TASK TO COMPLETE: Copy the lines below exactly. No picture goes into the copy.

GIVEN INFORMATION:
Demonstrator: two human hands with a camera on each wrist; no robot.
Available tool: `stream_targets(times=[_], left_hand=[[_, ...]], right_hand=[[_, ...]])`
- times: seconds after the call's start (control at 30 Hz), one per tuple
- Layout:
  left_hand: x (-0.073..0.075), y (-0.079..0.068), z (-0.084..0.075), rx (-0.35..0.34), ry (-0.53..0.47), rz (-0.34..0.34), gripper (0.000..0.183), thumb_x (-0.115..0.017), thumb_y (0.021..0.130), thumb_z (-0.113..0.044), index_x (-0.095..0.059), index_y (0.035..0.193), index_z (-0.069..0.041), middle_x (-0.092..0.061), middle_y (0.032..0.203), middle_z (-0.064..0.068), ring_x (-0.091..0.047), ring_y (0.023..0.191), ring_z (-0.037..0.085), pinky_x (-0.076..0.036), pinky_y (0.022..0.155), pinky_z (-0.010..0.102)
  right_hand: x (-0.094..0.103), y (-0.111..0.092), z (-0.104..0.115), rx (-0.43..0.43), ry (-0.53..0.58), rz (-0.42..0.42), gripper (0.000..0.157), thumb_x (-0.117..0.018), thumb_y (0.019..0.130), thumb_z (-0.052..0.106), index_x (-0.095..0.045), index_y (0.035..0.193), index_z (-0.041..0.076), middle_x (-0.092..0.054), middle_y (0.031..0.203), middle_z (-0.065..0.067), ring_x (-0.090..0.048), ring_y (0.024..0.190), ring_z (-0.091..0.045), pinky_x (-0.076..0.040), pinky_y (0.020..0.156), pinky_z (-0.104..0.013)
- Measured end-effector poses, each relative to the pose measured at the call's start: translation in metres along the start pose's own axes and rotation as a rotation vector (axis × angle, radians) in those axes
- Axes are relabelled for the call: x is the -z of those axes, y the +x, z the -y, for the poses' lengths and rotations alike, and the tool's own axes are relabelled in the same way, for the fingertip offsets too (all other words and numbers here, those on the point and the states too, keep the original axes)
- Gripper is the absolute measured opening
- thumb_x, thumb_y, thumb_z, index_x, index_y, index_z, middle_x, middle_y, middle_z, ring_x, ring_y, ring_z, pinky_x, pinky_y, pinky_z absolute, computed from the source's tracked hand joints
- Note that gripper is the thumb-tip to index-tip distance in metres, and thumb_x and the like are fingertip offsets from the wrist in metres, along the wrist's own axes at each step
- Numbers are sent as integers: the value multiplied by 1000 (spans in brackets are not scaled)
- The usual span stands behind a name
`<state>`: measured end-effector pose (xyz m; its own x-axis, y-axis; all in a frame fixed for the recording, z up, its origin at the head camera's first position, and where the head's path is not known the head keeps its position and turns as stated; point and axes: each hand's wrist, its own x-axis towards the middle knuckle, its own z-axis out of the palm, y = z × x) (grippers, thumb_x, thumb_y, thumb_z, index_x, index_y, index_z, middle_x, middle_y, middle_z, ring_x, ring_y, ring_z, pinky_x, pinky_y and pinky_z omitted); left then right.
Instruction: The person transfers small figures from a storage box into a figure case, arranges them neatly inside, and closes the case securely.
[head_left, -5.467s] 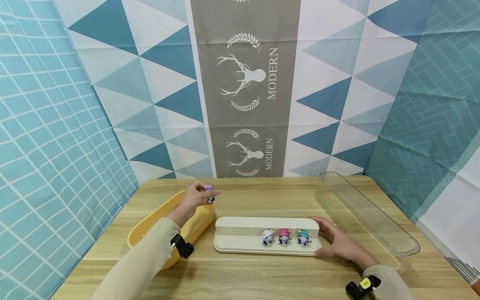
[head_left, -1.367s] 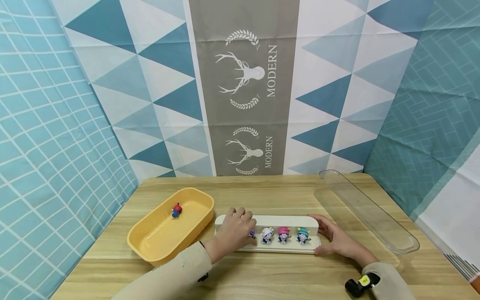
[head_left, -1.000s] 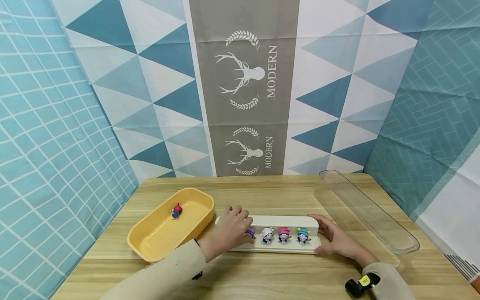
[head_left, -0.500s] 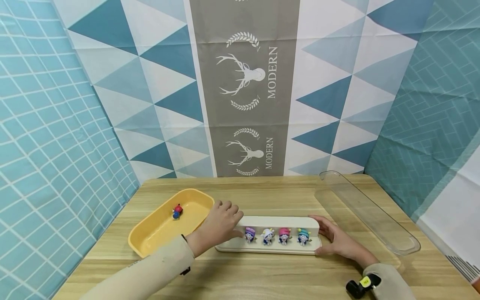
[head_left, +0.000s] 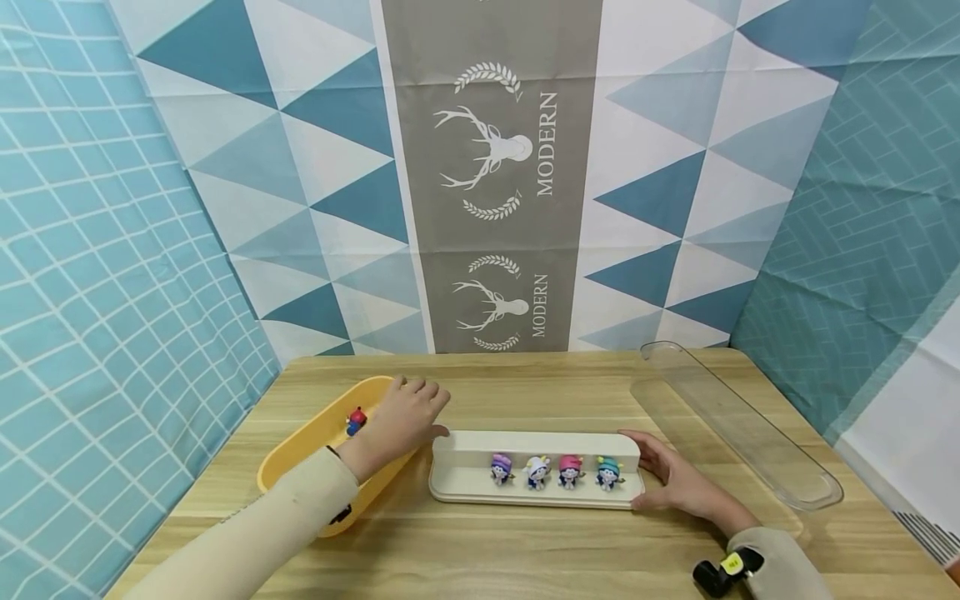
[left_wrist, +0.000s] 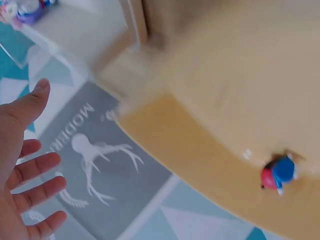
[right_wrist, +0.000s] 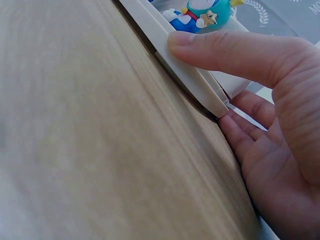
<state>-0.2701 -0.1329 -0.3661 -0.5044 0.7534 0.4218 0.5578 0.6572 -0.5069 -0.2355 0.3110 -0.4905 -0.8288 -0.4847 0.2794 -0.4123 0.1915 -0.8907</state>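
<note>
My left hand (head_left: 397, 417), empty with fingers spread in the left wrist view, is over the right side of a yellow basin (head_left: 276, 457). Inside the basin lies a small figurine with a red hat and blue body (head_left: 356, 422). With thumb at the front edge and fingers round the end, my right hand (head_left: 678, 485) grips a cream stepped display stand (head_left: 465, 481). Several figurines stand in a row on its lower step: a purple-hatted one (head_left: 500, 470), a white-hatted one (head_left: 537, 473), a pink-hatted one (head_left: 570, 472) and a teal-hatted one (head_left: 607, 474).
A long clear plastic cover (head_left: 738, 425) lies slantwise on the wooden table (head_left: 525, 550) at the right. Patterned cloth (head_left: 502, 208) hangs behind the table, and blue grid cloth (head_left: 112, 292) borders its left side.
My left hand set the purple-hatted figurine on the stand, let go, and moved left, back over the basin. My right hand has kept its grip on the stand's right end.
</note>
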Motion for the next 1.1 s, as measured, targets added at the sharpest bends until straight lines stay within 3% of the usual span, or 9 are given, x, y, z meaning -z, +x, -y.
stream_targets(times=[0.17, 0.4, 0.63, 0.87, 1.0, 1.1], left_hand=[[-5, -5, 17, 9, 9, 36, 49, -86, 72, -45, -63, 99, -11, -63, 89, 4, -59, 85, 26, -46, 72, 45], [-17, -17, 40, 51, 71, 93, 50, -86, 73, -42, -62, 103, -11, -64, 96, 6, -58, 87, 26, -43, 67, 41], [-28, -28, 59, 116, 65, 211, 61, -88, 70, -42, -59, 113, -10, -61, 103, 10, -58, 89, 28, -44, 65, 43], [-41, -42, 67, 149, 60, 337, 74, -92, 62, -45, -58, 116, -9, -58, 106, 14, -59, 97, 33, -49, 68, 47], [-48, -49, 68, 162, 31, 352, 72, -97, 58, -35, -56, 111, -7, -56, 100, 16, -60, 91, 35, -53, 63, 46], [-54, -53, 67, 167, 24, 357, 61, -93, 67, -19, -56, 114, -5, -56, 100, 19, -61, 85, 35, -55, 59, 44]], right_hand=[[0, -1, -1, 14, -8, -4, 99, -86, 72, 4, -27, 151, -7, -38, 147, -24, -46, 126, 3, -33, 101, -11], [-1, -1, -2, -11, -5, -7, 101, -87, 72, 6, -27, 152, -5, -41, 147, -11, -45, 127, 3, -34, 101, -11], [0, -1, -1, -15, 0, -5, 101, -88, 72, 7, -27, 152, -4, -40, 147, -11, -45, 127, 2, -34, 101, -11], [0, -1, -1, 11, 2, 0, 98, -86, 73, 3, -27, 151, -7, -39, 147, -19, -46, 127, 2, -34, 101, -11], [0, -2, 0, -7, -5, -2, 99, -86, 73, 4, -27, 151, -7, -40, 148, -13, -45, 126, 3, -34, 101, -11], [-1, -2, 1, -23, -9, -9, 100, -87, 72, 6, -27, 151, -6, -41, 147, -8, -45, 126, 4, -34, 101, -11]])
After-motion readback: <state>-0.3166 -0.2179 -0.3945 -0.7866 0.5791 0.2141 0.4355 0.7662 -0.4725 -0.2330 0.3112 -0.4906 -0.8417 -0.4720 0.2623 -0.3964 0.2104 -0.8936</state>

OUTPUT FOR THIS EXERCISE:
Demonstrator: two human hands with a camera on each wrist; no robot.
Available tool: `stream_targets(times=[_], left_hand=[[_, ...]], right_hand=[[_, ...]])`
- times: seconds after the call's start (control at 30 Hz), one per tuple
- Layout:
  left_hand: x (-0.073..0.075), y (-0.079..0.068), z (-0.084..0.075), rx (-0.35..0.34), ry (-0.53..0.47), rz (-0.34..0.34), gripper (0.000..0.183), thumb_x (-0.115..0.017), thumb_y (0.021..0.130), thumb_z (-0.113..0.044), index_x (-0.095..0.059), index_y (0.035..0.193), index_z (-0.069..0.041), middle_x (-0.092..0.061), middle_y (0.032..0.203), middle_z (-0.064..0.068), ring_x (-0.091..0.047), ring_y (0.023..0.191), ring_z (-0.037..0.085), pinky_x (-0.076..0.036), pinky_y (0.022..0.155), pinky_z (-0.010..0.102)
  right_hand: x (-0.094..0.103), y (-0.111..0.092), z (-0.104..0.115), rx (-0.43..0.43), ry (-0.53..0.58), rz (-0.42..0.42), gripper (0.000..0.157), thumb_x (-0.117..0.018), thumb_y (0.019..0.130), thumb_z (-0.052..0.106), index_x (-0.095..0.045), index_y (0.035..0.193), index_z (-0.041..0.076), middle_x (-0.092..0.054), middle_y (0.031..0.203), middle_z (-0.065..0.067), ring_x (-0.090..0.048), ring_y (0.024..0.190), ring_z (-0.091..0.045), pinky_x (-0.076..0.040), pinky_y (0.020..0.156), pinky_z (-0.104..0.013)
- Measured end-effector poses, each relative to the pose measured at the call's start: translation in metres along the start pose's own axes and rotation as a rotation vector (axis × angle, radians) in those axes
- Axes are relabelled for the call: x is the -z of those axes, y the +x, z the -y, for the poses' lengths and rotations alike, and the tool's own axes are relabelled in the same way, for the fingertip offsets too (all other words and numbers here, those on the point and the states too, keep the original axes)
- Gripper is the absolute measured opening
- thumb_x, thumb_y, thumb_z, index_x, index_y, index_z, middle_x, middle_y, middle_z, ring_x, ring_y, ring_z, pinky_x, pinky_y, pinky_z absolute, computed from the source's tracked hand joints
- Note that gripper is the thumb-tip to index-tip distance in metres, and thumb_x and the like are fingertip offsets from the wrist in metres, along the wrist's own axes at each step
- Numbers are sent as integers: the value multiplied by 1000 (spans in brackets are not scaled)
- The usual span stands behind a name
`<state>`: measured end-effector pose (xyz m; its own x-axis, y-axis; all in a frame fixed for the recording, z up, its origin at the head camera's first position, and where the head's path is not known the head keeps its position and turns as stated; point and axes: each hand's wrist, its own x-axis towards the middle knuckle, its own z-axis out of the palm, y = z × x) (grippers, thumb_x, thumb_y, thumb_z, index_x, index_y, index_z, middle_x, middle_y, middle_z, ring_x, ring_y, ring_z, pinky_x, pinky_y and pinky_z omitted); left then right.
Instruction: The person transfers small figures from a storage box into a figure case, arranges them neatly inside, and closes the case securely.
[head_left, -5.467s] 
[head_left, -1.367s] 
[head_left, -1.000s] 
[head_left, -0.500s] 
[head_left, +0.000s] 
[left_wrist, +0.000s] 
[right_wrist, +0.000s] 
<state>-0.2701 -0.1329 -0.3661 -0.5044 0.7534 0.4218 0.5578 0.6572 -0.5069 -0.2355 0.3110 -0.4905 -0.8288 -0.4847 0.2794 -0.4123 0.1915 -0.8907</state>
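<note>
My left hand (head_left: 397, 417), empty with fingers spread in the left wrist view, is over the right side of a yellow basin (head_left: 276, 457). Inside the basin lies a small figurine with a red hat and blue body (head_left: 356, 422). With thumb at the front edge and fingers round the end, my right hand (head_left: 678, 485) grips a cream stepped display stand (head_left: 465, 481). Several figurines stand in a row on its lower step: a purple-hatted one (head_left: 500, 470), a white-hatted one (head_left: 537, 473), a pink-hatted one (head_left: 570, 472) and a teal-hatted one (head_left: 607, 474).
A long clear plastic cover (head_left: 738, 425) lies slantwise on the wooden table (head_left: 525, 550) at the right. Patterned cloth (head_left: 502, 208) hangs behind the table, and blue grid cloth (head_left: 112, 292) borders its left side.
My left hand set the purple-hatted figurine on the stand, let go, and moved left, back over the basin. My right hand has kept its grip on the stand's right end.
</note>
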Motion for the next 1.1 s, as measured, targets added at the sharpest bends until straight lines stay within 3% of the usual span, or 9 are given, x, y, z meaning -z, +x, -y.
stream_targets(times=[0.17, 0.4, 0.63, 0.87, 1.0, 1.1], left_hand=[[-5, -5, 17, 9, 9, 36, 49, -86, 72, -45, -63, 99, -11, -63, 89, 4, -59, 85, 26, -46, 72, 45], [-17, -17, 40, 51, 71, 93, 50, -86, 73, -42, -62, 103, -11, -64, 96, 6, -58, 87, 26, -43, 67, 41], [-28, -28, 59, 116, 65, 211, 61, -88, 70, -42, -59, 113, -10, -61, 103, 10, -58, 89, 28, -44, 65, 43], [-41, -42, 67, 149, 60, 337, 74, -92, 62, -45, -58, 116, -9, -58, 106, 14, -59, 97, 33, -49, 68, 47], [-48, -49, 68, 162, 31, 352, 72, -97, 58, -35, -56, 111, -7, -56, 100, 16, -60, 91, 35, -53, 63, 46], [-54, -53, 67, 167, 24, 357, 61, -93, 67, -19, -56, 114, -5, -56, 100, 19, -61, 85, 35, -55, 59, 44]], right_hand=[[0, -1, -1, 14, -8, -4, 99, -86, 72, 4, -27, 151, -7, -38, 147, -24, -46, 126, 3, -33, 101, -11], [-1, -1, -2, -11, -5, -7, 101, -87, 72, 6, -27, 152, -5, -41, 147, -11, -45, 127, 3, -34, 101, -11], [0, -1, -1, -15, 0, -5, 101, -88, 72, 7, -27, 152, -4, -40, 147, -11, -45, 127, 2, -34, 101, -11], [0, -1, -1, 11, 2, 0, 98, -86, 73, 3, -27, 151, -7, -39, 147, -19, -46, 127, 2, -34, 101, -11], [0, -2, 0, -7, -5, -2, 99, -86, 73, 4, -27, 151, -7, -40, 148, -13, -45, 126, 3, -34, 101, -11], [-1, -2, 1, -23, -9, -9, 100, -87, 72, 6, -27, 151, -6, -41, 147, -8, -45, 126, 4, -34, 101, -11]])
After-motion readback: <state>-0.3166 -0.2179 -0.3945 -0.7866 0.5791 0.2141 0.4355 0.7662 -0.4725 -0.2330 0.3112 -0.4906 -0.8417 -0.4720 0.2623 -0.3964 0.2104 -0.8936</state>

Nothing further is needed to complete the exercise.